-- EXERCISE PROMPT --
In the entries that follow, the lines from the line containing "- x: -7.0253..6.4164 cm" up to and including the line containing "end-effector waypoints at" must be copied exactly, with pictures omitted.
━━━ RECORDED DATA ━━━
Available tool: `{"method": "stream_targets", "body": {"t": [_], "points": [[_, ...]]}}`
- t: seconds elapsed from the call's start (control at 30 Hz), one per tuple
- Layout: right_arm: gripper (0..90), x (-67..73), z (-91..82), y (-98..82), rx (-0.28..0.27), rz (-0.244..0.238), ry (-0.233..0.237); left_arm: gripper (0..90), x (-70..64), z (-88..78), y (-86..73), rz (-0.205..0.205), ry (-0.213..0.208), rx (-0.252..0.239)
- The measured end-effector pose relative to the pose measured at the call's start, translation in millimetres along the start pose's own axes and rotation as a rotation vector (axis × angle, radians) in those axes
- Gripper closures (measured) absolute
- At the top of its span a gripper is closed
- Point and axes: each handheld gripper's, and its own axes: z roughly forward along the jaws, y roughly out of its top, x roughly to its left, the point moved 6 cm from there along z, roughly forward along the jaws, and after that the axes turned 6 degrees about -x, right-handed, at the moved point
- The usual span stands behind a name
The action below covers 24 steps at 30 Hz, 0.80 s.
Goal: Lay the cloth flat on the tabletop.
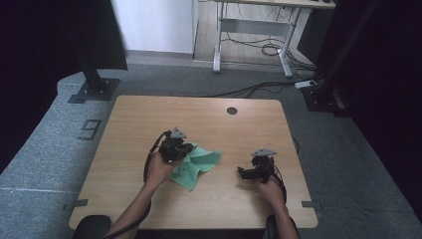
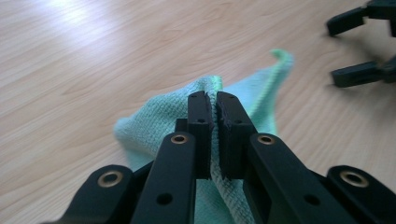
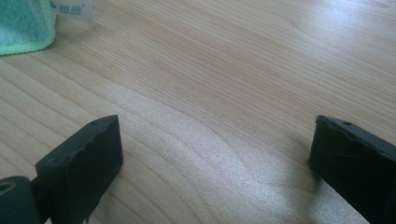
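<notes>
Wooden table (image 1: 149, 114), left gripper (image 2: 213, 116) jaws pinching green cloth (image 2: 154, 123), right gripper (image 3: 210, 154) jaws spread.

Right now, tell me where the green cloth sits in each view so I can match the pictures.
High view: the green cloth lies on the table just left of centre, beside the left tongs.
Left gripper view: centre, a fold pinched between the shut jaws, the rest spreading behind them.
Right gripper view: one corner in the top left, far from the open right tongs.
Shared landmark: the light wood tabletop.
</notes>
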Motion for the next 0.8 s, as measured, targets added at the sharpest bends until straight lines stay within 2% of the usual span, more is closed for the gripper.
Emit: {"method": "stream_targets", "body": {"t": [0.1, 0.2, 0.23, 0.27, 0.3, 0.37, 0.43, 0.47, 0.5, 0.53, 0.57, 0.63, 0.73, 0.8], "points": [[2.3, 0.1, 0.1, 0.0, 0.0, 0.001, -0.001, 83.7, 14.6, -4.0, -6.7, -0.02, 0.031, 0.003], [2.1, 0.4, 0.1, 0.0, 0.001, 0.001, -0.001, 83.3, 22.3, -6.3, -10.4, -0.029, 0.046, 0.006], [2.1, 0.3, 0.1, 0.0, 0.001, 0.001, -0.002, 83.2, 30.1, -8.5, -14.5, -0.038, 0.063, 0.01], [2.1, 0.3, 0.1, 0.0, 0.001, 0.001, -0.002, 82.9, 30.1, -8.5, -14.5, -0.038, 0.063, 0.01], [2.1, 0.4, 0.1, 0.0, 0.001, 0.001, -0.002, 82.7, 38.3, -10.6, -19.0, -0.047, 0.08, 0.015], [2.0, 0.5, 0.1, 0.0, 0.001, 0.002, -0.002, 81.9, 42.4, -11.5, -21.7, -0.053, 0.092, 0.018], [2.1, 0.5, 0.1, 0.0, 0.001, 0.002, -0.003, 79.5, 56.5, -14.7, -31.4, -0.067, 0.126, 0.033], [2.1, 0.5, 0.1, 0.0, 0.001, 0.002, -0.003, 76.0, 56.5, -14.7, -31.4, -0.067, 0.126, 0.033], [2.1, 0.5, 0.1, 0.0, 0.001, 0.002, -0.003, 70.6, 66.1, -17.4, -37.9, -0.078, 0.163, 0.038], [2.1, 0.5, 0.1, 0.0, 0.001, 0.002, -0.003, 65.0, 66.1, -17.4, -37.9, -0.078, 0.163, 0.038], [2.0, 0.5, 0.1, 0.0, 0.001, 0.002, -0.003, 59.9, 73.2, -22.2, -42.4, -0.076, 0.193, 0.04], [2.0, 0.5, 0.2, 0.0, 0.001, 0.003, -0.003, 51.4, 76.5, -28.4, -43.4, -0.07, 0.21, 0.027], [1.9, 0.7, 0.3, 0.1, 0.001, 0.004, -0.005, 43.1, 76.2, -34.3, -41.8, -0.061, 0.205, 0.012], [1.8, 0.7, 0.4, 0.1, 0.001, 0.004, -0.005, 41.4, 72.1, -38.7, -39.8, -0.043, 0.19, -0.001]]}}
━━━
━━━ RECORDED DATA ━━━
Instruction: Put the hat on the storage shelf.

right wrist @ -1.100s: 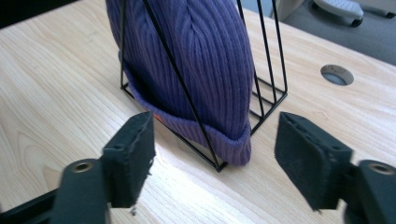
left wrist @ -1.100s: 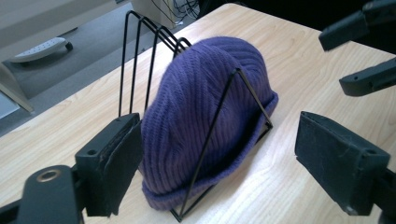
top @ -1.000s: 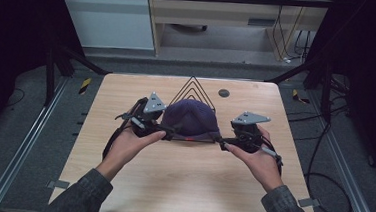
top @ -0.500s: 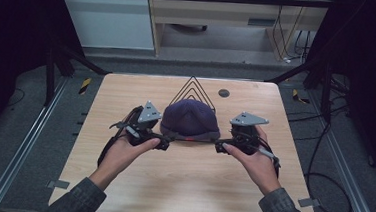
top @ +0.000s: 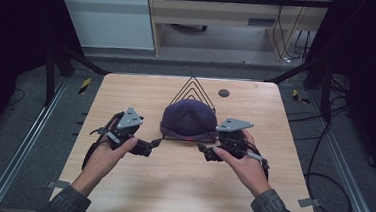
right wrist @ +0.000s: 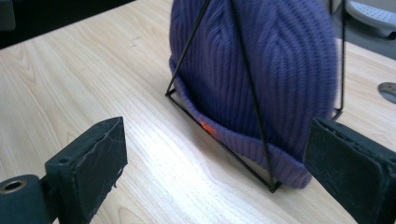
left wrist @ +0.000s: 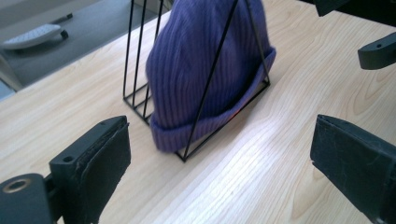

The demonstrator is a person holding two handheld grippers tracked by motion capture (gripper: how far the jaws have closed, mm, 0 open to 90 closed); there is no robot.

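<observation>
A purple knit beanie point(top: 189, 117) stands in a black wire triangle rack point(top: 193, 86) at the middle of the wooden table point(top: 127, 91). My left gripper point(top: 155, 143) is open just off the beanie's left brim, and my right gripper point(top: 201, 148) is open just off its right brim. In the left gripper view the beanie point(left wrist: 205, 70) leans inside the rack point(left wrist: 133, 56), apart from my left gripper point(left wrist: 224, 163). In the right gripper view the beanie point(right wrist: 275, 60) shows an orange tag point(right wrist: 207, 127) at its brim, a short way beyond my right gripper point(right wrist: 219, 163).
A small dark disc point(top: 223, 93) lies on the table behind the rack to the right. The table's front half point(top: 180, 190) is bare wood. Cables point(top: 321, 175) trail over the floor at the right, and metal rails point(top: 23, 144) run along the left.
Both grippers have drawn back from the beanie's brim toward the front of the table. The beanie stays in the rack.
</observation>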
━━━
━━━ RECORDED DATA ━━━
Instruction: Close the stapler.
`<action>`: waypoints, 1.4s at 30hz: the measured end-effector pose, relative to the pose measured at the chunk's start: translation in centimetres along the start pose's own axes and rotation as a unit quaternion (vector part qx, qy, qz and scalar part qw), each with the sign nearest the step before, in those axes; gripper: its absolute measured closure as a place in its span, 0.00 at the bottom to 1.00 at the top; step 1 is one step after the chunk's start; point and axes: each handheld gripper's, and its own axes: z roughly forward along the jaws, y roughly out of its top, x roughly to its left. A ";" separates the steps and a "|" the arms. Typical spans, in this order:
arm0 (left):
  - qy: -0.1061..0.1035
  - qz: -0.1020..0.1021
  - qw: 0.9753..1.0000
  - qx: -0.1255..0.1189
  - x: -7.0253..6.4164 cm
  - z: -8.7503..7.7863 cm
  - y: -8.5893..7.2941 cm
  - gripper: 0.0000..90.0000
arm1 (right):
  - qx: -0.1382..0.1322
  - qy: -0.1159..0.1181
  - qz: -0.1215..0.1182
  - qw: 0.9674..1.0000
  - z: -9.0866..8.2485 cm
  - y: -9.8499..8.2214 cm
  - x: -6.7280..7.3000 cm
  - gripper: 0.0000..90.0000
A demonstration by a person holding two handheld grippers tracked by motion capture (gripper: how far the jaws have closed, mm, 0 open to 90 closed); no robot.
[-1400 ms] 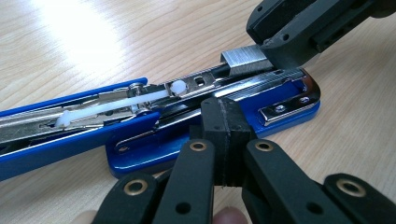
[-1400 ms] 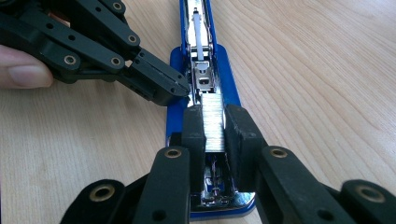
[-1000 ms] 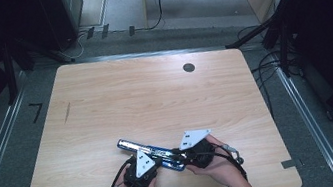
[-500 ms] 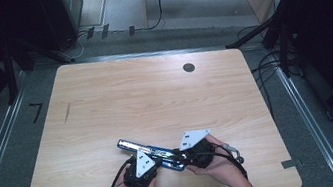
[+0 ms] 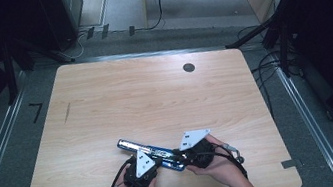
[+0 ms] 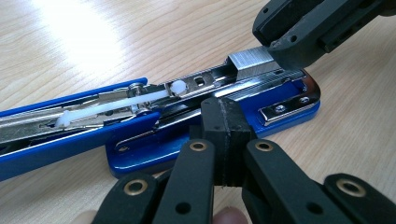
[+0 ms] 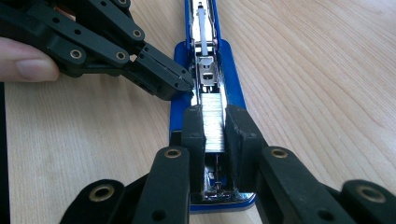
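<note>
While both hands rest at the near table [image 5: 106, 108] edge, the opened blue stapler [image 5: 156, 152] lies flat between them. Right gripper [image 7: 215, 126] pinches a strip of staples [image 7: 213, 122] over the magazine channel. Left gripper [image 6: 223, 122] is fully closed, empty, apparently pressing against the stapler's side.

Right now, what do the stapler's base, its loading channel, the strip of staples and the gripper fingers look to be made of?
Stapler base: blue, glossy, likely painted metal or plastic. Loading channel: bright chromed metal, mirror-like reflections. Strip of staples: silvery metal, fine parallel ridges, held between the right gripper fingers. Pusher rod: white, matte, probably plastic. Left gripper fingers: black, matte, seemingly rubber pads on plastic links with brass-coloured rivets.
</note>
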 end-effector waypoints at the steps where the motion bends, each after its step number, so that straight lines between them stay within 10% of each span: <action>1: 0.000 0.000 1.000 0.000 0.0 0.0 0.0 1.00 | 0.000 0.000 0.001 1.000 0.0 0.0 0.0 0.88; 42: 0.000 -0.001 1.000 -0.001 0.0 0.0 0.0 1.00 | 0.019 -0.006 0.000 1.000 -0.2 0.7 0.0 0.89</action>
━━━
-- ANSWER TO THIS EXERCISE --
  - x: -7.0253..6.4164 cm
  - z: -8.7503..7.7863 cm
  - y: -8.5893..7.2941 cm
  - gripper: 0.0000..90.0000
arm1 (right):
  - qx: -0.1382..0.1322
  - qy: -0.1159..0.1181
  - qz: -0.1215..0.1182
  - qw: 0.9674..1.0000
  - z: -9.0866..8.2485 cm
  - y: -9.8499..8.2214 cm
  - x: -6.7280..7.3000 cm
  - gripper: 0.0000..90.0000
A demonstration by a person holding two handheld grippers tracked by motion capture (gripper: how far the jaws have closed, mm, 0 open to 90 closed); no robot.
[-1400 ms] 
[-1400 ms] 
[-1000 ms] 
[-500 ms] 
[+0 ms] 
[+0 ms] 
[+0 ms] 
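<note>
While both hands rest at the near table [image 5: 106, 108] edge, the opened blue stapler [image 5: 156, 152] lies flat between them. Right gripper [image 7: 215, 126] pinches a strip of staples [image 7: 213, 122] over the magazine channel. Left gripper [image 6: 223, 122] is fully closed, empty, apparently pressing against the stapler's side.

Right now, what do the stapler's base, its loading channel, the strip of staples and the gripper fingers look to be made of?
Stapler base: blue, glossy, likely painted metal or plastic. Loading channel: bright chromed metal, mirror-like reflections. Strip of staples: silvery metal, fine parallel ridges, held between the right gripper fingers. Pusher rod: white, matte, probably plastic. Left gripper fingers: black, matte, seemingly rubber pads on plastic links with brass-coloured rivets.
</note>
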 end-effector waypoints at the steps where the motion bends, each after its step number, so that straight lines between them stay within 10% of each span: <action>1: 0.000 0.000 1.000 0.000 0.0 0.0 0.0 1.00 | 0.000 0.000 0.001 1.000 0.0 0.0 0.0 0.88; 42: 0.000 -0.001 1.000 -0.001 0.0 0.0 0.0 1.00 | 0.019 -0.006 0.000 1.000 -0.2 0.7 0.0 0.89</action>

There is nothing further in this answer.